Created in 1864 to celebrate the playwright’s 300th birthday, it was the world’s first great Shakespeare collection and once held such standing that the Soviet government deposited 300 items in the collection during the depths of the cold war.

But in recent years the Birmingham Shakespeare Memorial Library has become a neglected asset, according to Professor Ewan Fernie, chair of Shakespeare Studies at Birmingham University and director of the Everything to Everybody project, which is striving to bring the archive into the heart of 21st-century life.

“We’re attempting to revitalise the collection with people and communities across the city, so it becomes something that is rediscovered and reproduced by Birmingham people now,” said Fernie. “If we don’t do that it’s going to die, the world is changing and our culture is changing.”

World’s Stage, a series of seven short films, is the project’s latest instalment, featuring a cast of 140 multilingual people from Birmingham, who perform in most of the 93 languages to be found in the collection.

Split into five acts, the films showcase people of various ages, communities and backgrounds performing Shakespearean lines in a huge range of languages and dialects, largely without subtitles.

“We wanted to see and hear Shakespeare in these beautiful languages,” said Daniel Tyler-McTighe, director of art collective 27:31, who collaborated with Bafta-winning film-makers John Roddy and Ollie Walton on the films. “Even if we don’t understand those languages, we just wanted to enjoy them as performances or as visuals.”

The films explore the concepts of speaking, learning, owning, loving and living Shakespeare in a diverse and vibrant city – children from a local primary school perform a scene from Henry V in multiple languages, while another film features a cacophony of overlapping voices over scrapbooked Shakespeare works.
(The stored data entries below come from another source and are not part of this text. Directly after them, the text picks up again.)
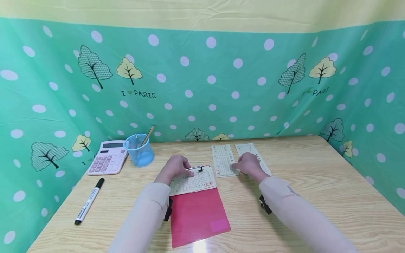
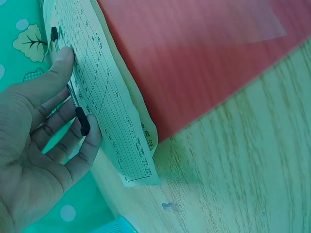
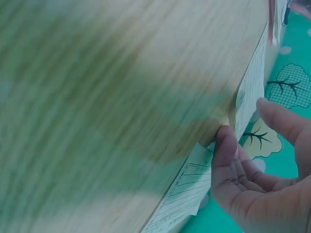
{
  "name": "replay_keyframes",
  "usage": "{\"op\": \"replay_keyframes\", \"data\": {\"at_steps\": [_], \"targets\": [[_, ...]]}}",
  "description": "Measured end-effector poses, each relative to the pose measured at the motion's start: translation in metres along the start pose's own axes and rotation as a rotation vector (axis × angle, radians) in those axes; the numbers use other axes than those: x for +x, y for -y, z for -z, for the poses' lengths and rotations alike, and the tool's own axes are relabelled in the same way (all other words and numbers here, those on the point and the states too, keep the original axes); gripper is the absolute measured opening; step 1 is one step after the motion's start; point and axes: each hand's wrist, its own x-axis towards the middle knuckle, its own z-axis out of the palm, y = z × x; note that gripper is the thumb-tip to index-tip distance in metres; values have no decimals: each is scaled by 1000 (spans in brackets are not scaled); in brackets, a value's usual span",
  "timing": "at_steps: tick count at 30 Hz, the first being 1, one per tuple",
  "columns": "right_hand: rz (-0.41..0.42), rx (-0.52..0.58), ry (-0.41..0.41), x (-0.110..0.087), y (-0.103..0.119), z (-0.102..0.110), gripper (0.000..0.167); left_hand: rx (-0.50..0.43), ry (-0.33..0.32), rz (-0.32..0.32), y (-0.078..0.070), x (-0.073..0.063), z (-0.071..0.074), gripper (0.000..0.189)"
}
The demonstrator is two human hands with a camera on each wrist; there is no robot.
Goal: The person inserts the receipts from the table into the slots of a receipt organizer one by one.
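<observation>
A red clipboard (image 1: pixel 199 214) lies at the middle of the table, with printed paper slips (image 1: pixel 190 184) at its far end. My left hand (image 1: pixel 177 168) grips the clipboard's wire clip (image 2: pixel 74 92) with black ends; the thumb lies on its upper side and the fingers curl at its outer edge. To the right of the clipboard, two loose printed slips lie side by side, a left slip (image 1: pixel 223 158) and a right slip (image 1: pixel 261 160). With its fingertips at the left slip's edge, my right hand (image 1: pixel 250 165) reaches over the right slip, thumb apart from the fingers.
At the left back stand a pink calculator (image 1: pixel 109 158) and a blue mesh pen cup (image 1: pixel 140 156) with a pencil. A black-capped marker (image 1: pixel 89 202) lies at the left. Behind the table hangs a green dotted cloth (image 1: pixel 212 88).
</observation>
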Motion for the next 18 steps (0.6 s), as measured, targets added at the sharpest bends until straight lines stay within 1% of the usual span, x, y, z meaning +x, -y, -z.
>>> {"op": "replay_keyframes", "data": {"at_steps": [2, 4, 8, 12, 18], "targets": [[0, -42, 0, 2, 1, -3, 48, 1, -2, 3, 0, 0, 0, 19], [6, -80, -2, 2, 1, -6, 53, 0, -3, 7, 0, 1, -1, 19], [35, -128, -25, 0, 3, -12, 47, -1, 0, 7, 0, 2, -1, 19], [44, -134, -34, 0, 6, -15, 45, 1, 0, 7, 0, 2, 0, 18], [73, -126, -34, -4, 6, -13, 54, -6, 0, -2, 2, 1, 0, 20]]}}
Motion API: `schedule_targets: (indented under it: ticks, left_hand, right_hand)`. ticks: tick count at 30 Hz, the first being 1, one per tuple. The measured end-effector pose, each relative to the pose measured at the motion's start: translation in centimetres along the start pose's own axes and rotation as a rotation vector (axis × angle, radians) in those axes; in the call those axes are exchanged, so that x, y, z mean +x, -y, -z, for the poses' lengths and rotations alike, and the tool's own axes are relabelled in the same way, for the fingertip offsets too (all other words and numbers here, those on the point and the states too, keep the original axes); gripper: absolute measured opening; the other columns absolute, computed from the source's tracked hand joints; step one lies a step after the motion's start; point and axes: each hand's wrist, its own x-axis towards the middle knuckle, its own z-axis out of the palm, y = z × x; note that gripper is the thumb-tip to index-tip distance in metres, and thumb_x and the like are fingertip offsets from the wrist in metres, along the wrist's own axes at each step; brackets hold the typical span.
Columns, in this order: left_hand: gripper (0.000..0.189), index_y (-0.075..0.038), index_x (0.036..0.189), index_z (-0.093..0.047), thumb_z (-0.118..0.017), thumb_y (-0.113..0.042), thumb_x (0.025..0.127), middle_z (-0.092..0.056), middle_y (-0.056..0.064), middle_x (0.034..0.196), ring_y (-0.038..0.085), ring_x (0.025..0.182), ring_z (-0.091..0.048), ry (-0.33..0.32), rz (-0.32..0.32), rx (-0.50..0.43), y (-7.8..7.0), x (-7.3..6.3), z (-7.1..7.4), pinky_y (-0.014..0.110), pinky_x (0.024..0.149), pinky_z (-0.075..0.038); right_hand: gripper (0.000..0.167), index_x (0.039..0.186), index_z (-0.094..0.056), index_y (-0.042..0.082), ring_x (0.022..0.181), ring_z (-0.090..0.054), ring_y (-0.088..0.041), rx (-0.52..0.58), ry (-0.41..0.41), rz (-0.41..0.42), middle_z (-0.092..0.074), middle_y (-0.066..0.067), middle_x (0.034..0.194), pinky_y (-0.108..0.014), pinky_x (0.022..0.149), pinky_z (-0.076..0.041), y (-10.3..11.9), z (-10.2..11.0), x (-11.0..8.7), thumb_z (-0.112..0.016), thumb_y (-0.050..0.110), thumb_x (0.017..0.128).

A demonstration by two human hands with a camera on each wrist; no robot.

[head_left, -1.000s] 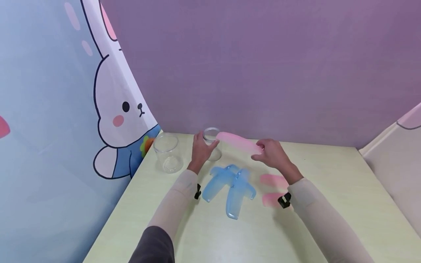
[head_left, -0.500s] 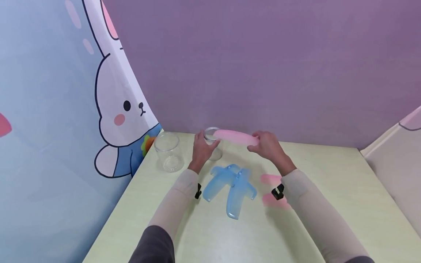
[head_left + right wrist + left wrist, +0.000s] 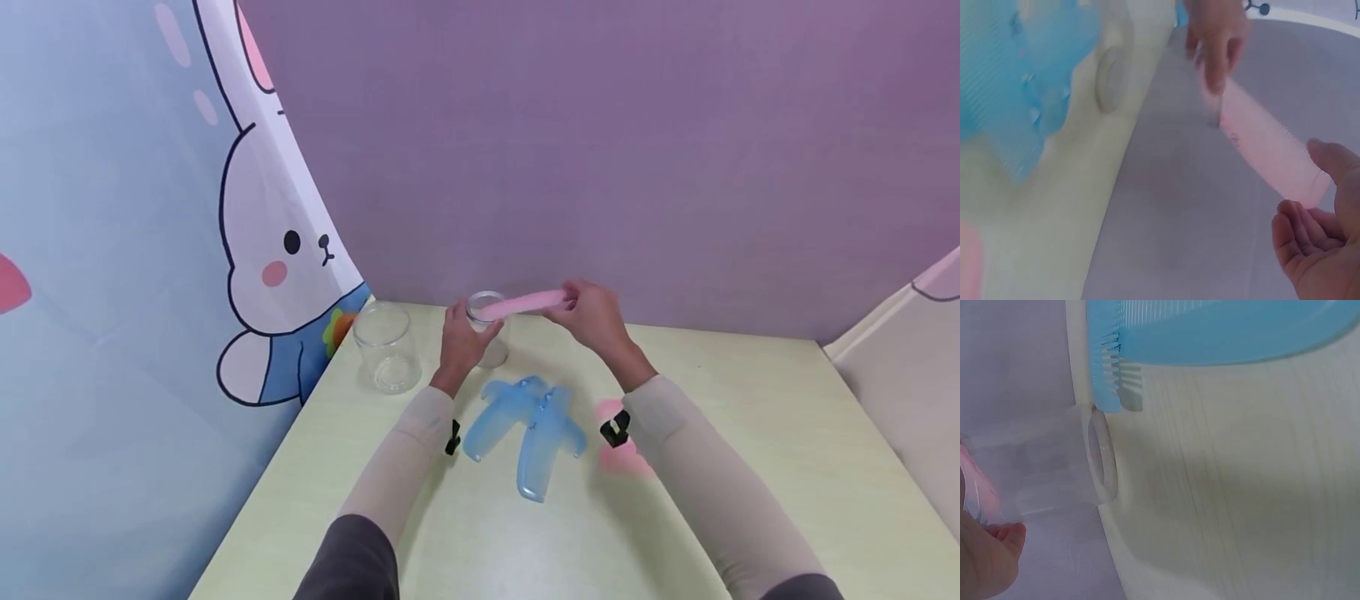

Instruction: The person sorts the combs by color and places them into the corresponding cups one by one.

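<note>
A narrow clear jar [image 3: 495,354] stands at the back of the table, and my left hand [image 3: 457,346] grips it near its rim. In my right hand [image 3: 597,321] a pink comb [image 3: 532,302] is pinched at one end between thumb and fingers. The comb slants down to the left, its far tip at the jar's mouth. Fine teeth show along its edge in the right wrist view. In the left wrist view the jar [image 3: 1047,465] is see-through, with pink comb [image 3: 984,490] at its mouth. Blue combs [image 3: 536,450] lie on the table before the jar.
A wider clear jar [image 3: 386,358] stands left of my left hand. Pink combs [image 3: 624,458] lie right of the blue ones, partly hidden by my right wrist. A purple curtain [image 3: 600,167] hangs behind the table [image 3: 765,433], and a rabbit-print one [image 3: 255,200] hangs at left.
My right hand has moved left and a little up, taking the pink comb to the jar's mouth and turning it edge-on. The left hand has stayed on the jar.
</note>
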Motion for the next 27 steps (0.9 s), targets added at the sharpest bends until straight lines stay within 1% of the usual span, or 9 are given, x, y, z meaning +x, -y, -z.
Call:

It culminates in a powerful eight-language version of the famous “All the world’s a stage” speech from As You Like It.

Fernie said embracing the multilingual aspects of the collection was an essential part of making Shakespeare relevant to modern Birmingham, the second most diverse city outside London, whose inhabitants speak over 100 languages.

“We’re hoping to both speak to the different constituencies of the city, but also to bring them together in a productive dialogue about who Shakespeare might be in Birmingham in the 21st century,” he said.

Back in the 19th century, Birmingham’s Shakespeare library was created instead of a statue of the Bard in the city as a way of giving his work to the people in the belief that doing so would genuinely “enrich and extend” our culture, Fernie explains.

“The more we found out about the history, the more we felt we’ve got to try again to do what they tried to do in the beginning, to give Shakespeare to the people.”